Exercise directions = In the listing below, the lines starting with the line with "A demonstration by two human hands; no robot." and going on through the line with "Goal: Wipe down" are to be reproduced exactly, and only those.

== Segment start ==

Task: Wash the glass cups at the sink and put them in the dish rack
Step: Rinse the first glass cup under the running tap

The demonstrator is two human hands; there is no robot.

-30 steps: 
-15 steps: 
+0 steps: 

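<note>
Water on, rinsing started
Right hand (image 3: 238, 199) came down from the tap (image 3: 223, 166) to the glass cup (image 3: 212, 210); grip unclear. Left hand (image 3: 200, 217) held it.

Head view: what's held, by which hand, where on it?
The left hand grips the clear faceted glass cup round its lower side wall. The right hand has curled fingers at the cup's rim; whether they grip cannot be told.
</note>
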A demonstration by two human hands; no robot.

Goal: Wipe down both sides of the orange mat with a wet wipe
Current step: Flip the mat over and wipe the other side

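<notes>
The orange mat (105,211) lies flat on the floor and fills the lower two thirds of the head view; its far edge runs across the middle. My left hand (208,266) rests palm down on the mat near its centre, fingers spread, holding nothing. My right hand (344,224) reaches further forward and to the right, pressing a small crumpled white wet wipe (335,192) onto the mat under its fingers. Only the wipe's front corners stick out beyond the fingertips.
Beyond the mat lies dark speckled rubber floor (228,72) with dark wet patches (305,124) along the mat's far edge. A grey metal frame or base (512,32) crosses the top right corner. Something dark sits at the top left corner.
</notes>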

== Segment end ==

Response to this exercise =
A demonstration by two human hands; no robot.

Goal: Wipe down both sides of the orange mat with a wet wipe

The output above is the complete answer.